Au demeurant, cette situation de sous-emploi a pu, selon la réponse au questionnaire de votre rapporteur spécial, « justifier » la réduction du plafond d'emplois intervenue à partir de 2012, de sorte que, depuis 2014, ce plafond est stabilisé autour de 24 ETPT, accentuant une baisse de moyens entamée plus précocement.

La stabilité des emplois ouverts à la commission conduit ainsi à relativiser sensiblement l'indication portée au rapport annuel de 2016 de la commission selon laquelle l'année fut mise à profit pour « donner des moyens inédits à l'indemnisation des oeuvres d'art spoliées, et à leur restitution » et la mention, en particulier, de renforts humains.

En réalité, le modeste renforcement dont il s'agit n'est intervenu que moyennant quelques reclassements fonctionnels, de très faible ampleur, mais assez significatifs pour ne pas freiner le rythme de traitement des affaires en stock.

Évolution du plafond d'emplois de la CIVS

2008

2009

2010

2011

2012

2013

2014

2015

2016

2017

2018

41

37

37

37

32

28

24

24

24

24

23

Source : réponse au questionnaire du rapporteur spécial

L'adéquation entre les effectifs de la CIVS et son volume d'activité n'a jamais pu être finement gérée même si le recours à des personnels non permanents pour exercer des fonctions essentielles (celles de rapporteur) a pu assurer une meilleure proportionnalité entre le plan de charge de la commission et les personnels y concourant.

En toute hypothèse, même si la discordance entre les demandes adressées à la commission et ses effectifs est moins nette qu'elle pût l'être, leur niveau demeure une contrainte forte pour la commission même sans considérer un quelconque élargissement de ses missions afin de la rendre mieux à même de répondre au besoin de comblement de la dette de réparation subsistante.

b) Des pratiques témoignant sur certains points importants d'une « ouverture » de la commission
(1) Un régime de la « preuve » assoupli en pleine logique avec les attributions de la commission

Dans ses réponses au questionnaire de votre rapporteur spécial, la CIVS considère qu'elle fait une application souple d'un certain nombre de règles généralement suivies. Cette prétention n'est certes pas infondée, mais elle ne saurait pour autant être admise sans quelques commentaires qui en nuancent la portée.
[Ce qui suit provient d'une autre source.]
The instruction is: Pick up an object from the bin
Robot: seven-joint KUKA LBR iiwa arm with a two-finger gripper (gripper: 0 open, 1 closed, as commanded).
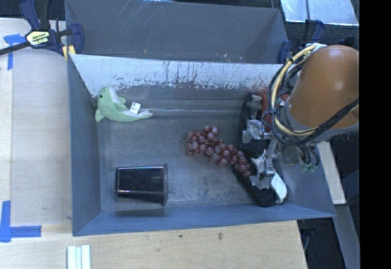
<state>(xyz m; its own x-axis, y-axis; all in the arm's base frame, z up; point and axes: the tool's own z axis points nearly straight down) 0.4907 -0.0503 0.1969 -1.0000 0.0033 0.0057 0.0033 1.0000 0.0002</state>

Elle évoque, en premier lieu, les règles de preuve auxquelles elle dérogerait dans un sens favorisant les demandeurs par rapport à celles prévues par le droit français.

Il en est ainsi d'abord en ce qui concerne la charge de la preuve. Celle-ci incombe en général au demandeur - il s'agit à la CIVS des ayants-droit, soit victime directe, de plus en plus rarement, soit descendants ou héritiers. La CIVS indique que « la charge de la preuve qui leur incombe est considérablement allégée » et que les demandeurs « n'ont qu'un questionnaire à remplir, à partir duquel les services de la CIVS vont eux-mêmes procéder à des recherches, dans les centres d'archives et aux auditions de personnes, notamment des proches, quand cela s'avère nécessaire ».

Par ailleurs, si, s'agissant du lien de parenté entre l'ayant droit et la victime, le régime de sa preuve obéit en droit commun à un formalisme contraignant fondé sur les règles de l'état civil, la CIVS fait, selon elle, « une application assouplie des règles habituelles » , et passe par « le recours fréquent à des faisceaux de présomption ».

Enfin, en ce qui concerne la matérialité même de la spoliation, en cas de défaut ou d'insuffisance de documents probants (registre du commerce, documents administratifs ou domestiques, comptabilité, correspondances privées, etc...) et de preuves tangibles résultant de ses propres investigations, la CIVS prend en considération les circonstances ayant entouré la spoliation invoquée (lieu, train de vie, appartenance des victimes à certains milieux, etc...).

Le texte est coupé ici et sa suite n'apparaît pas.